Except for sample preservation, forensic toxicologists ordinarily are not directly involved in sample handling. However, they should be involved in establishing procedures for each of the steps of the process so that samples necessary for the analysis and interpretation of results are selected, collected, and transmitted in appropriate manners.
3. Storage Periods
Forensic toxicologists conduct analyses on samples that may have been stored for any or all of three different periods of time, identified in this text as storage periods I, II, and III.
- Stage I– During this storage period, drugs and chemicals may undergo metabolism, synthesis, no metabolic degradation, or redistribution from one anatomical site to another. Often, as a result of these events, the alterations of analyte concentrations that can occur are of sufficient magnitude to cause errors in interpretations.

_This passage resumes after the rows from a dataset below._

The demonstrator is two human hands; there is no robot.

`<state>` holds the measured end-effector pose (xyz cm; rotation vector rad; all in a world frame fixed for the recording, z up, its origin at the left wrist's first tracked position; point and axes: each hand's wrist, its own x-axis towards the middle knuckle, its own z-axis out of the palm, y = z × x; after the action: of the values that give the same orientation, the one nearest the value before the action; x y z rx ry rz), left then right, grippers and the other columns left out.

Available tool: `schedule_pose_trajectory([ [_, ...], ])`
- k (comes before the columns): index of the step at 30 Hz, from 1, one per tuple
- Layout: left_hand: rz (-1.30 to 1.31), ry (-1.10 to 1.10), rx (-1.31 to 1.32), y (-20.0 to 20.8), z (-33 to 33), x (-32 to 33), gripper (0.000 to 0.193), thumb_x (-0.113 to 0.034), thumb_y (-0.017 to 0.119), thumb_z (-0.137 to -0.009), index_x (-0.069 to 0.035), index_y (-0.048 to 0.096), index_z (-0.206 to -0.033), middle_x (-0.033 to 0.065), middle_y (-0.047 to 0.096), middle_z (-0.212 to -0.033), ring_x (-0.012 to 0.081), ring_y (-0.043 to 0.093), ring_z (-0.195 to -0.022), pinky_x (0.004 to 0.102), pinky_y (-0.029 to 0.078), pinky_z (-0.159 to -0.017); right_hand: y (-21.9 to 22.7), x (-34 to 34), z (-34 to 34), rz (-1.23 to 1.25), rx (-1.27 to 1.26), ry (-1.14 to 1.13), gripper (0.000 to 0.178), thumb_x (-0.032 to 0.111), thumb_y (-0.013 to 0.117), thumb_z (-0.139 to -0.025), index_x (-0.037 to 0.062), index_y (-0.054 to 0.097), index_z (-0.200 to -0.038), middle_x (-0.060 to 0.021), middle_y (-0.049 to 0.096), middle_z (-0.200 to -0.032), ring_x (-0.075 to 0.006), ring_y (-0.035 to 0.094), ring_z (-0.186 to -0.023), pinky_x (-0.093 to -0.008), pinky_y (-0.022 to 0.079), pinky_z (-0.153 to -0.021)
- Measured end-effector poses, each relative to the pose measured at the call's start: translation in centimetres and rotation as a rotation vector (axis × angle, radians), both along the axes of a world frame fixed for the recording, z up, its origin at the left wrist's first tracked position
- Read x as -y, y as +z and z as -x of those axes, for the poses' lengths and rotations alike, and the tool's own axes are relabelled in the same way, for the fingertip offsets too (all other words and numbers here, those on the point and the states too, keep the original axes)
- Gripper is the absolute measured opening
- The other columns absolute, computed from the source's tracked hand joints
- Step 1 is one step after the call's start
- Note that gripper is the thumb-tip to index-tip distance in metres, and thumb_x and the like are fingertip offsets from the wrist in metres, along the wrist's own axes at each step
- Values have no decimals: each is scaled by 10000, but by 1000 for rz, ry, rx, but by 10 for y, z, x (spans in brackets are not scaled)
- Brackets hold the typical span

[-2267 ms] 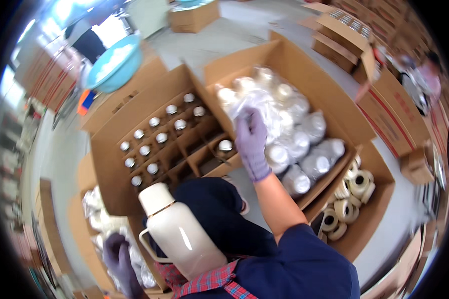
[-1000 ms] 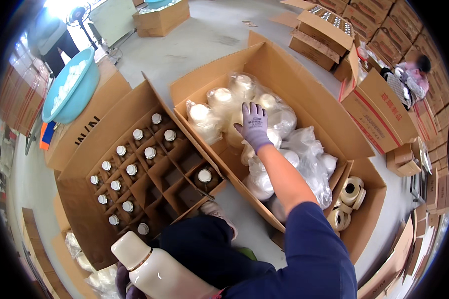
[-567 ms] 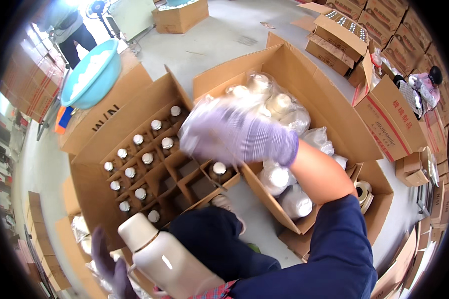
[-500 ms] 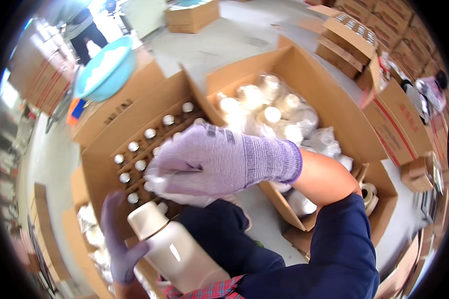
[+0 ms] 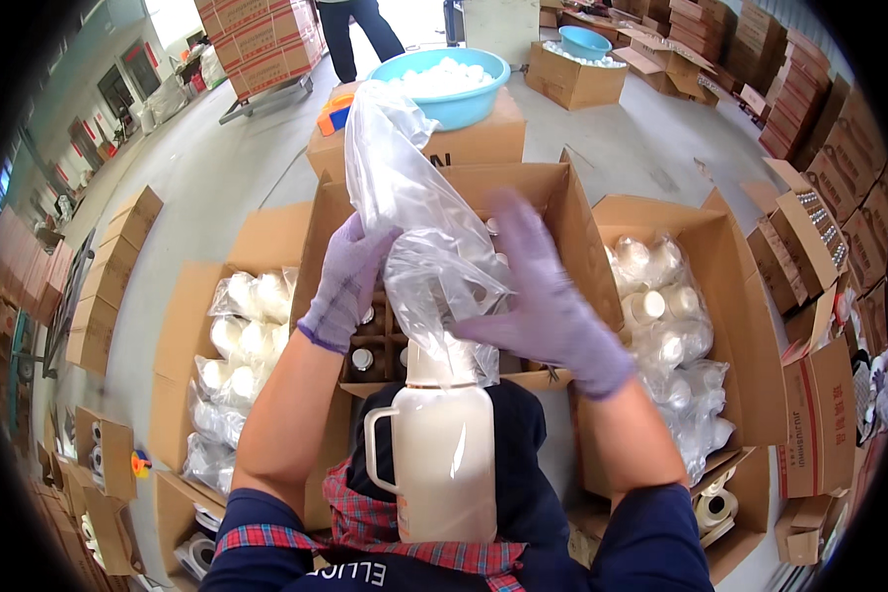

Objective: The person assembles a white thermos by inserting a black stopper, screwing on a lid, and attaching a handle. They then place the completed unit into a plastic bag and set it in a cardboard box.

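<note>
A cream vacuum flask (image 5: 446,464) with a side handle stands between my legs against my apron. A clear plastic bag (image 5: 405,212) rises above it, its lower end lying over the flask's top. My left hand (image 5: 350,281), in a lilac knit glove, pinches the bag's left side; part of its fingers is hidden by the film. At the bag's right, my right hand (image 5: 553,306) is open in a matching glove, with thumb and fingers spread; it is slightly smeared by motion. Directly beyond the flask, a divided cardboard box (image 5: 557,212) holds silver-capped bottles.
Open cartons with bagged white flasks or liners flank me, left (image 5: 183,365) and right (image 5: 735,326). A blue basin (image 5: 493,94) of small white pieces sits on a carton ahead, beside an orange-and-blue tape dispenser (image 5: 333,114). A person's legs (image 5: 360,35) show farther off.
My head view has shifted. The flask is now upright, with the handle showing. The bag, earlier bunched in my right hand, now stretches upward from the flask's top, and my left hand has come to it.
</note>
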<state>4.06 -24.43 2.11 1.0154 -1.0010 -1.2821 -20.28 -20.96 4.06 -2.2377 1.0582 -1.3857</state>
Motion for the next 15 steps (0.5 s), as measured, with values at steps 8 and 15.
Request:
schedule_pose_trajectory([
  [8,243,-74,78,-25,8,-49,1077,-61,797,-789,-46,73,-1586,158,413,-1494,286,457,-1347,365,429,-1085,-85,52,-56,-194,275,-206,403,133,694,-789,-11,637,-1161,-231,691,-1007,-373,692,-917,-405,549,-837],
  [15,385,581,911,-88,-47,-23,578,15,670,-825,27,515,-1382,129,642,-1189,168,633,-978,308,529,-855,-131,72,-11,-143,277,-464,393,-29,641,-762,24,636,-1152,-154,688,-1036,-307,673,-955,-385,536,-861],
])
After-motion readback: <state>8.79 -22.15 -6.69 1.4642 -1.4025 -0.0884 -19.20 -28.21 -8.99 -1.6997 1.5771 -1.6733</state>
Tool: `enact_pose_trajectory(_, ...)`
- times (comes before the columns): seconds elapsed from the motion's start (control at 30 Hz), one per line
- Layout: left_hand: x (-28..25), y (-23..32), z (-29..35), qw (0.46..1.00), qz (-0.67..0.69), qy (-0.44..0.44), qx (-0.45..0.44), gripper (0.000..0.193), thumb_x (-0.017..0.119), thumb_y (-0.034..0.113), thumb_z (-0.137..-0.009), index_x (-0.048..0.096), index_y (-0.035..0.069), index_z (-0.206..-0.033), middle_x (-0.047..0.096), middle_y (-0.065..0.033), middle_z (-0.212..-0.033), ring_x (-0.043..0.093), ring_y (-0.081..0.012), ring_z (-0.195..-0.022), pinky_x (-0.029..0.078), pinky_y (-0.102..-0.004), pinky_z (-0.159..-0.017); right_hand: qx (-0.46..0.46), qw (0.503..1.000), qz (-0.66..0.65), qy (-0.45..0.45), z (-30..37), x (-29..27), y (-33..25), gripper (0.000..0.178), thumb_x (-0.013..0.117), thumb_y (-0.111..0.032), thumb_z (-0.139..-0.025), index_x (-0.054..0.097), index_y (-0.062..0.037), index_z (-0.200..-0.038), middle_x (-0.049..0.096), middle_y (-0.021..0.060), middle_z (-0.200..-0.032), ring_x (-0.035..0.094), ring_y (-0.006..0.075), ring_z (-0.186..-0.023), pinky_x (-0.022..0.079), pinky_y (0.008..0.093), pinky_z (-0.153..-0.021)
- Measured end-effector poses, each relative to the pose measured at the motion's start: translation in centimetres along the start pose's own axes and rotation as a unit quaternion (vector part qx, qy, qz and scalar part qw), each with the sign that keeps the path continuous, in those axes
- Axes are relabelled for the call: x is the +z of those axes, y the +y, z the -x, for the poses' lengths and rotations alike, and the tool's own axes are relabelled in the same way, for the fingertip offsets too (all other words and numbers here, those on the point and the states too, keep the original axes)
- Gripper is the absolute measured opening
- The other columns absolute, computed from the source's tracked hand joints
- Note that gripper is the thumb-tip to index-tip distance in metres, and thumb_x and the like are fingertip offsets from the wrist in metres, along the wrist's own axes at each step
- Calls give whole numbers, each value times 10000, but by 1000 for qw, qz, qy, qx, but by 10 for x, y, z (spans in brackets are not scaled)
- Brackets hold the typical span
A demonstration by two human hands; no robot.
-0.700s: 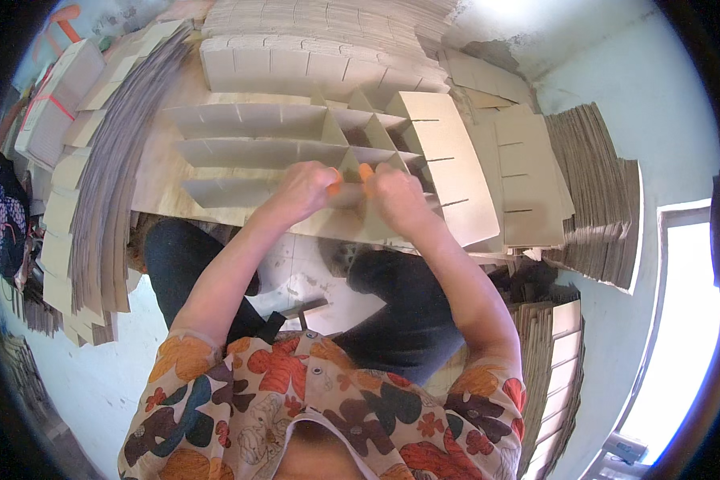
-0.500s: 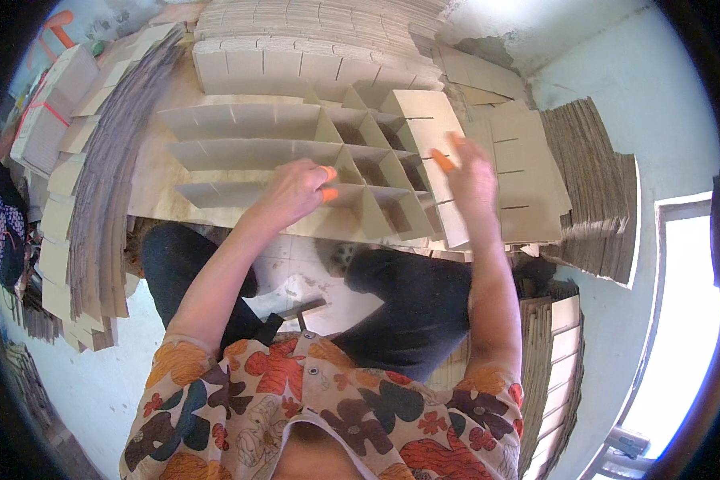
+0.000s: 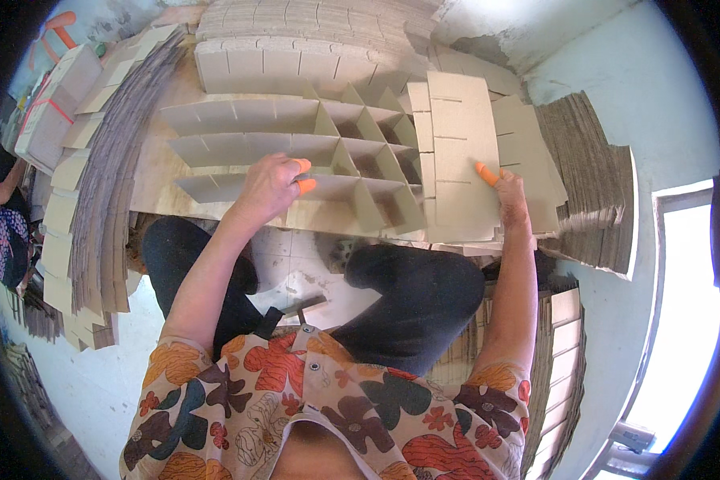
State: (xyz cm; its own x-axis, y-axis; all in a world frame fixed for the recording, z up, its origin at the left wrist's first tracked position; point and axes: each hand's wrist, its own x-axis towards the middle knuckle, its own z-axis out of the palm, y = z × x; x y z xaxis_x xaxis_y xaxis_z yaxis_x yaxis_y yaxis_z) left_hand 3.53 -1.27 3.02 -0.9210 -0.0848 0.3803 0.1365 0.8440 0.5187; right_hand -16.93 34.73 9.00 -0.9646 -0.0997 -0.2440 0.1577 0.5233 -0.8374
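Observation:
A partly assembled grid of slotted cardboard dividers point(image 3: 256, 148) stands on a board before me. Several long strips run left to right, and short cross pieces interlock with them at the right end. My left hand point(image 3: 274, 186), orange covers on two fingertips, is closed over the top edge of the nearest long strip point(image 3: 216, 189). Right of the grid, my right hand point(image 3: 507, 196) grips the right edge of a flat slotted cardboard piece point(image 3: 462, 152). An orange-covered finger lies on that piece's face. Other slotted cardboard pieces point(image 3: 421, 172) show just beyond its left edge.
Behind the grid stand stacked slotted strips point(image 3: 288, 68). More cardboard stacks rise at the left point(image 3: 116, 160), the right point(image 3: 588, 184) and beside my right thigh point(image 3: 564, 344). A white box point(image 3: 56, 112) with a red strap sits far left. Another person's arm point(image 3: 6, 188) shows there.
My left hand has slid left along the nearest strip. My right hand has moved right and nearer to me, and the slotted piece under it now sits farther right, its face more fully in view.

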Motion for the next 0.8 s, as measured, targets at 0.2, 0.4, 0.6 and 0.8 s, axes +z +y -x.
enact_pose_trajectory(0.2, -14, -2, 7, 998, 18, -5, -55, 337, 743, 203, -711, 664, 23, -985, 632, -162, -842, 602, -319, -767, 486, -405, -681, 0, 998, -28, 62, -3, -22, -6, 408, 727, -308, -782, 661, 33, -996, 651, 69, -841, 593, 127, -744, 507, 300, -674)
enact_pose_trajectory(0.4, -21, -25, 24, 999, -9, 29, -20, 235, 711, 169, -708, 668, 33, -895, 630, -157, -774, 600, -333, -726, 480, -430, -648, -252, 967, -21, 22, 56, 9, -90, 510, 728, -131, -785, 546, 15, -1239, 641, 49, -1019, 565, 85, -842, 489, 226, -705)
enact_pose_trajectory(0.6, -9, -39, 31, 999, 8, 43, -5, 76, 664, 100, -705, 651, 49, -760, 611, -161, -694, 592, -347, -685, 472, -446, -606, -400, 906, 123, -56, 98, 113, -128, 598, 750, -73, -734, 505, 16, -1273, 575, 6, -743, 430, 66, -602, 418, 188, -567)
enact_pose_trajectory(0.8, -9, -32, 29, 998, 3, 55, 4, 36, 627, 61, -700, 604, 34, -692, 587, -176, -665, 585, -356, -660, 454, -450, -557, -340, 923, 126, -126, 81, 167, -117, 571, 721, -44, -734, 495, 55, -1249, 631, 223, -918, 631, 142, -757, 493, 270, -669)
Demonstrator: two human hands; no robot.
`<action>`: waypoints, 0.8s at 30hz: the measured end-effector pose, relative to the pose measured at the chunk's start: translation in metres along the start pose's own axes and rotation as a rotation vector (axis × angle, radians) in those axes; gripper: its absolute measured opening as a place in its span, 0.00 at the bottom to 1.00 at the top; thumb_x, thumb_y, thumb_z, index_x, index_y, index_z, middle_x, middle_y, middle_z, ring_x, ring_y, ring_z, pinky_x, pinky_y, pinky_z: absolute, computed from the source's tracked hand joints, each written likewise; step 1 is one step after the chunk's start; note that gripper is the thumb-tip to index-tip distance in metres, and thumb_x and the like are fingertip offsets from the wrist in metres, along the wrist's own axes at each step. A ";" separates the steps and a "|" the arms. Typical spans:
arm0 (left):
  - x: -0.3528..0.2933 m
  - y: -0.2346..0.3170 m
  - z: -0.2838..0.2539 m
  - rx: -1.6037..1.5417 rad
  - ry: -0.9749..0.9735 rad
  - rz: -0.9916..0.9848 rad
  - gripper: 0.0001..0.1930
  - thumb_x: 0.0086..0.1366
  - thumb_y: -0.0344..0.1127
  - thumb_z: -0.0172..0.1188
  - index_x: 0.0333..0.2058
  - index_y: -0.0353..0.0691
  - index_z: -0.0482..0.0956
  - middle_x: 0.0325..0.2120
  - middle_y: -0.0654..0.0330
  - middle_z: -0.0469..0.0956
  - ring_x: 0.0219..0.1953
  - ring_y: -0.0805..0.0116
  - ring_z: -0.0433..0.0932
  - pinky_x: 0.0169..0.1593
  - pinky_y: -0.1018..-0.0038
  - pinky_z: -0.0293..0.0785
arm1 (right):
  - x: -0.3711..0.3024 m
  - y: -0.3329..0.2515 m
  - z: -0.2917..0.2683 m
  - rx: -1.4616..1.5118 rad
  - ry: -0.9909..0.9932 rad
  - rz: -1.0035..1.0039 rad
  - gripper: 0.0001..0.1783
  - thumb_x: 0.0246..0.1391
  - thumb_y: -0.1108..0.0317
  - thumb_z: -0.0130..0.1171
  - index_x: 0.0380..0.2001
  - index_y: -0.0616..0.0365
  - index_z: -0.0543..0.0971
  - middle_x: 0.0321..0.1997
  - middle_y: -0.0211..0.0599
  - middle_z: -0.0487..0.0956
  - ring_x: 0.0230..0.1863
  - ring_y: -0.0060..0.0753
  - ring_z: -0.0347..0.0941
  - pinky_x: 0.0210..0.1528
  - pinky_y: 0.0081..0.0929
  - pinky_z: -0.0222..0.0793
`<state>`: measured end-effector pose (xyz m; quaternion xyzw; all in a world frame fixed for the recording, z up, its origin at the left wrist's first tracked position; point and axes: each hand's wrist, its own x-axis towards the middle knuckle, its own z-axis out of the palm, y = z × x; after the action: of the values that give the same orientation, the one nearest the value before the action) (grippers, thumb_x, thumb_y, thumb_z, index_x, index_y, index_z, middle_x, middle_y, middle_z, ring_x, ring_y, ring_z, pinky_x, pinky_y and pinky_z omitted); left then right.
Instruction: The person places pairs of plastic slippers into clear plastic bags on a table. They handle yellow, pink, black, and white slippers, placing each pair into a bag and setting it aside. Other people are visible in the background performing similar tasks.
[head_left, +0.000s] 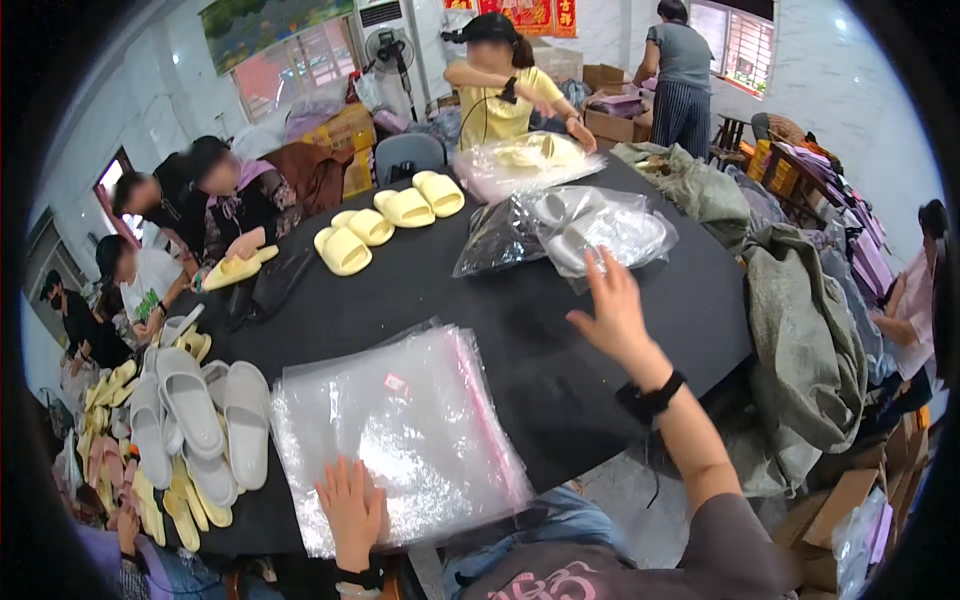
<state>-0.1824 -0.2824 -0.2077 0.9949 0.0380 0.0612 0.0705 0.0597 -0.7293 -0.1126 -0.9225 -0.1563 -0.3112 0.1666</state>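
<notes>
My left hand (351, 508) lies with fingers spread on the near left part of a stack of clear plastic bags (380, 430), which has a pink strip along its right side. Farther off, my right hand (612, 308) reaches out with its fingers apart, at the near edge of a clear bag holding grey slippers (610, 240); whether the fingertips touch the bag I cannot tell. To the left of the stack, several loose grey slippers (192, 402) are piled on the black table (560, 400). Pale yellow slippers (405, 208) stand in a row at the far side.
Across the table, a person in yellow (510, 100) stands behind bagged yellow slippers (535, 152). Another person's hand (245, 245) is by a yellow slipper (238, 270). More slippers heap up at the left edge. Green woven sacks (800, 340) and cardboard boxes (840, 505) crowd the right side.
</notes>
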 end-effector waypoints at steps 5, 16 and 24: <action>0.005 -0.004 0.017 -0.008 0.092 0.032 0.33 0.65 0.50 0.57 0.66 0.44 0.67 0.69 0.47 0.57 0.72 0.39 0.50 0.71 0.39 0.36 | 0.034 0.112 0.020 -0.357 -0.093 0.089 0.58 0.35 0.66 0.75 0.71 0.39 0.58 0.73 0.45 0.59 0.73 0.48 0.55 0.69 0.49 0.57; -0.001 -0.007 0.013 0.036 0.153 0.059 0.35 0.65 0.57 0.57 0.65 0.46 0.68 0.68 0.47 0.61 0.70 0.40 0.55 0.71 0.39 0.39 | 0.069 0.028 0.000 0.159 0.237 -0.088 0.42 0.33 0.76 0.72 0.59 0.36 0.78 0.59 0.41 0.74 0.54 0.47 0.73 0.55 0.39 0.72; 0.002 0.004 0.006 -0.028 0.125 0.019 0.38 0.65 0.62 0.56 0.68 0.47 0.64 0.69 0.47 0.58 0.72 0.39 0.52 0.71 0.38 0.37 | 0.059 -0.135 -0.054 0.293 0.351 -0.397 0.40 0.31 0.82 0.67 0.53 0.38 0.83 0.59 0.38 0.76 0.55 0.47 0.72 0.56 0.40 0.70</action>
<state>-0.1792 -0.2868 -0.2124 0.9883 0.0319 0.1246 0.0815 0.0232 -0.6195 -0.0067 -0.7721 -0.3457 -0.4665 0.2584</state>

- Stage II– This storage period, is the time between the collection and the initial analysis of the samples, usually in hours, days, or weeks in duration. During this period, the concentrations of drugs and chemicals in samples may be altered as a result of continuing metabolism, synthesis, no enzymatic degradation, or redistribution within the sample.
- Stage III– In this storage period, long-term storage of samples is necessitated in anticipation of a future need either to repeat certain of the analyses because the results of the original analysis have been challenged or to conduct additional analyses because the continuing investigation has suggested the involvement of drugs or chemicals not considered at the time of the original analysis.
4. Analytical Strategies
The analysis of samples in forensic science laboratories is a systematic process. The first is a presumptive or screening test designed to identify samples that do not require further analysis since the analytes of interest are not detected.
Generally, the methods employed for presumptive analyses have very low detection limits, are easy to perform, inexpensive, and compatible with rapid, batch analysis.
The second component of the analytical strategy is a confirmatory method that is used for the analysis of those samples in which one or more analytes have been presumptively identified. Confirmatory tests are more specific than the presumptive test and, ideally, have detection limits that are equal to or less than those of the presumptive tests.
A forensic toxicologist is one who is capable of dealing with the analytical and medicolegal aspects of poisons. In fact, she/he is eligible to be presented in court as an expert to give her/his opinion based on the analytical results.
Being a forensic toxicologist is not an easy task as it demands a lot of efficiencies to handle the workload of analyzing multiple samples and interpreting the results at the same time.